Select from the records below every line that has the word "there" in it.

(Data to use begins)

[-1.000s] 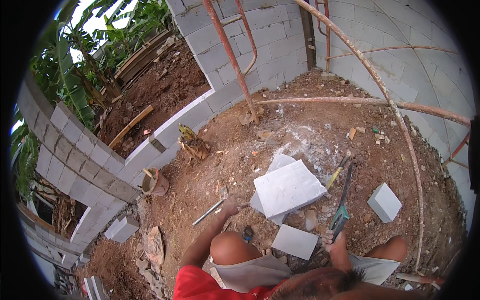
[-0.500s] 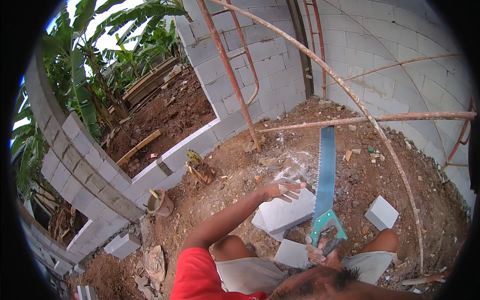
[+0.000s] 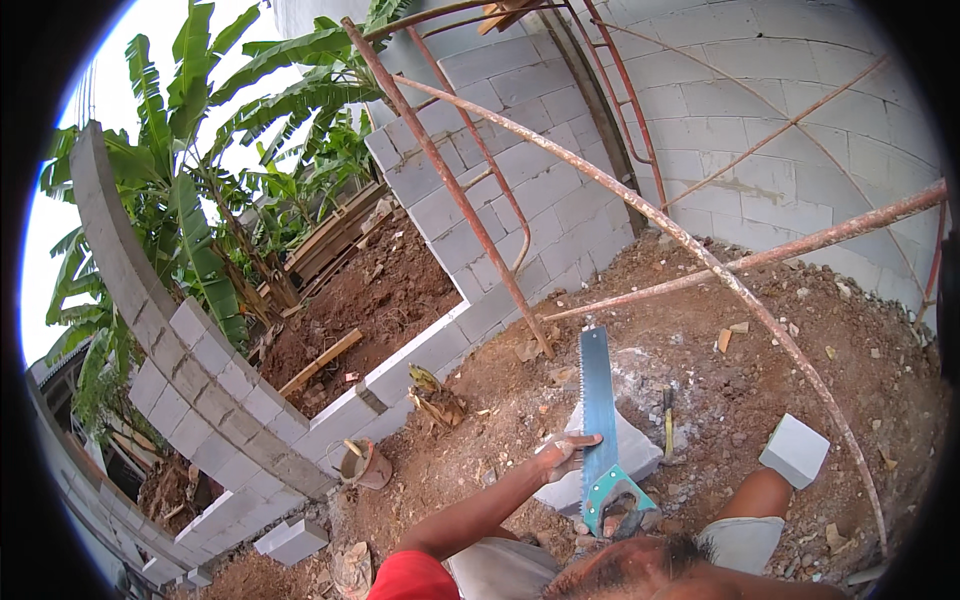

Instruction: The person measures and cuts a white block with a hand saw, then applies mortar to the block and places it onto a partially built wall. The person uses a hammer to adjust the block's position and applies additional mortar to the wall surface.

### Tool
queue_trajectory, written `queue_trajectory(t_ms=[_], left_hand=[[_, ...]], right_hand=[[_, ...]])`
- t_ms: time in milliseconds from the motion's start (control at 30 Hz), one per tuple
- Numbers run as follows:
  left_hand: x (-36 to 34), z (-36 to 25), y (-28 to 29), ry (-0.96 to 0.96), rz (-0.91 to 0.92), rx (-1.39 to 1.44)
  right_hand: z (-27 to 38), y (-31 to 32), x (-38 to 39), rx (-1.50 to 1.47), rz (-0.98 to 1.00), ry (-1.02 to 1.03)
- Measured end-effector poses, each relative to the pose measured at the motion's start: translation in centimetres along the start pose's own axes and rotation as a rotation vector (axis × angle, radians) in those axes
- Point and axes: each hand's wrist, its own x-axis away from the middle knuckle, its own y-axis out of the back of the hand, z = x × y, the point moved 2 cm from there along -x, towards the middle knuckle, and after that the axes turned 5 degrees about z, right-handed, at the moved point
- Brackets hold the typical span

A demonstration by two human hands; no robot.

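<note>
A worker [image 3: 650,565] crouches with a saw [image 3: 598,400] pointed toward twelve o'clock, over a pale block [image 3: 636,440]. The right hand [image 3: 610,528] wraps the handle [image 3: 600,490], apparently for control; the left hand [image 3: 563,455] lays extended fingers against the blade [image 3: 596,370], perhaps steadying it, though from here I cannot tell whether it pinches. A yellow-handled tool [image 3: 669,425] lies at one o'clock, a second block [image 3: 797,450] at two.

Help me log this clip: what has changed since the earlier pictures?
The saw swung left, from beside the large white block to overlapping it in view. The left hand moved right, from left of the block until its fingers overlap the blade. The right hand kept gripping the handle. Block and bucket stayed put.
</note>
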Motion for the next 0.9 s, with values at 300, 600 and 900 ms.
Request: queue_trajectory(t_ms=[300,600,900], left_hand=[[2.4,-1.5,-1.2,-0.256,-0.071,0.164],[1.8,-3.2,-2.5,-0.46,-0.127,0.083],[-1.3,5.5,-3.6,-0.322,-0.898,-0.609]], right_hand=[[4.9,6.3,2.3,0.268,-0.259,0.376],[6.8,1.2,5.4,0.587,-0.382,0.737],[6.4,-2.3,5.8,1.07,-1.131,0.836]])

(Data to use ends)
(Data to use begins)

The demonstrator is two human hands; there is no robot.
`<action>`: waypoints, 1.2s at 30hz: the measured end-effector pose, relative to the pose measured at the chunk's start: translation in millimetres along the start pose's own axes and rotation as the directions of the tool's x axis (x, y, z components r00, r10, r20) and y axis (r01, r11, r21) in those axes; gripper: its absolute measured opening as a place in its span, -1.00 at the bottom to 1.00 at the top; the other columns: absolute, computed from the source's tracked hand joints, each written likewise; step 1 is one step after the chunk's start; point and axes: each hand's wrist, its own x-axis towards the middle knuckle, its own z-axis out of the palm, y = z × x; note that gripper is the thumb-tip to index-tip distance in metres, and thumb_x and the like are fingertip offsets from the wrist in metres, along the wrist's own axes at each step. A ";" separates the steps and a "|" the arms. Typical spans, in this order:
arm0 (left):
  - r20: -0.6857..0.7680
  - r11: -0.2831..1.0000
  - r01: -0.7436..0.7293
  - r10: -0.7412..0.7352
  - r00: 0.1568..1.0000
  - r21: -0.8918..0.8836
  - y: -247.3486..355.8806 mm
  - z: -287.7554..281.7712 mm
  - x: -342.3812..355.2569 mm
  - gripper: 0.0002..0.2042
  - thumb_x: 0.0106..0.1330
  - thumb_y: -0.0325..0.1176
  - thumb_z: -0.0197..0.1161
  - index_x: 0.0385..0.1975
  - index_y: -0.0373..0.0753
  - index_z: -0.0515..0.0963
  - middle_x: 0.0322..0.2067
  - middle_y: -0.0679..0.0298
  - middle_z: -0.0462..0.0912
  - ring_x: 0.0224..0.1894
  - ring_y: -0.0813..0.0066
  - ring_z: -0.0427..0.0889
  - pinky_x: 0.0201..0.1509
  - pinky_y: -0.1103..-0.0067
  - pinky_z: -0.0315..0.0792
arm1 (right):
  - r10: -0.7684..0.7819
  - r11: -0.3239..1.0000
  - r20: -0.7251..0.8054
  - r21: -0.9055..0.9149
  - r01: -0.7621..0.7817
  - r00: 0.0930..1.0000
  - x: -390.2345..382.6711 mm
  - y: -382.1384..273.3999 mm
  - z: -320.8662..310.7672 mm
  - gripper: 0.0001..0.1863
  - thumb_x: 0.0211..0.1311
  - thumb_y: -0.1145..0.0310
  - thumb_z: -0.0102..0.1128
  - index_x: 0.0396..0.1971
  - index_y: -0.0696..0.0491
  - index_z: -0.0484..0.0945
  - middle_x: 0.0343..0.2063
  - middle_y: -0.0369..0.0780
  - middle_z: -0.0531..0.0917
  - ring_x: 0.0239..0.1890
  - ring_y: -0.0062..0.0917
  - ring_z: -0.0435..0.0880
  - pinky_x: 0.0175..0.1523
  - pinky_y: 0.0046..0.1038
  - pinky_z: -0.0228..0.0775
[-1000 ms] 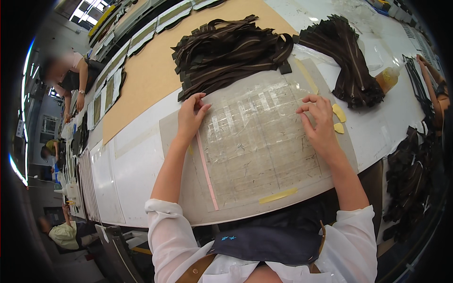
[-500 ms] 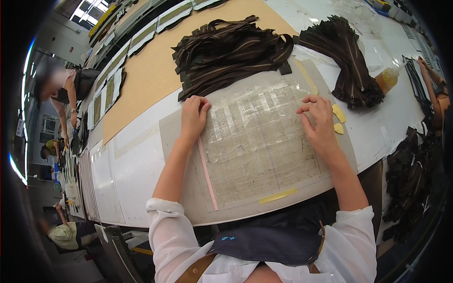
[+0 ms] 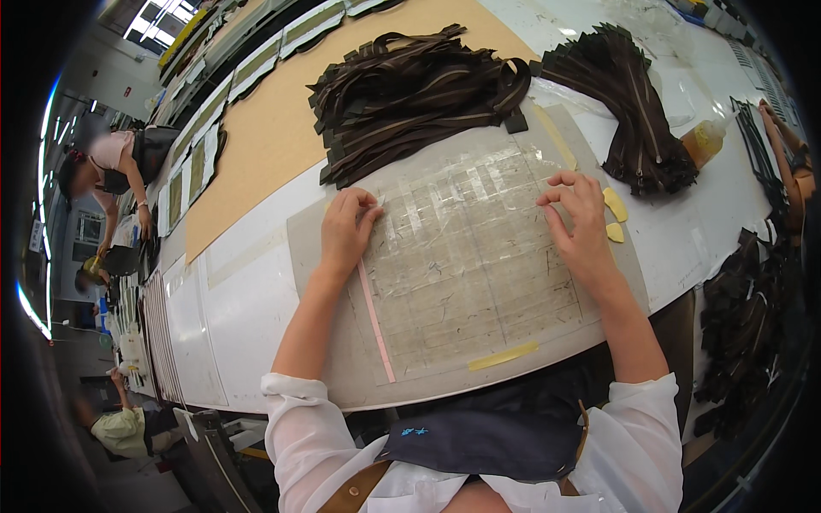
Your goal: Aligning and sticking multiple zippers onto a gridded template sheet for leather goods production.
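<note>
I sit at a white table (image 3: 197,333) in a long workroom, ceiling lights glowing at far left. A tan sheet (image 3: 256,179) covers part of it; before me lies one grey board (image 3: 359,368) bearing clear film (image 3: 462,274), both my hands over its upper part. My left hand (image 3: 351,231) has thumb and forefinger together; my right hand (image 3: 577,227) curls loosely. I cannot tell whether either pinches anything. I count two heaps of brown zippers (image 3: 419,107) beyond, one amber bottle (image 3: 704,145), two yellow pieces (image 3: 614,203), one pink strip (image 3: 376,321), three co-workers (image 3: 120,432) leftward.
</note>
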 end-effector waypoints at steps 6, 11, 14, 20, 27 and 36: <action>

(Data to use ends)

**Result of the exercise**
- Point and axes: each hand's wrist, its own x-axis away from the middle knuckle, its own y-axis out of the back of the hand, z = x × y, the point moved 2 cm from there along -x, towards the middle knuckle, and after that the axes turned 5 degrees about z, right-handed, at the moved point
The demonstrator is two human hands; there is no robot.

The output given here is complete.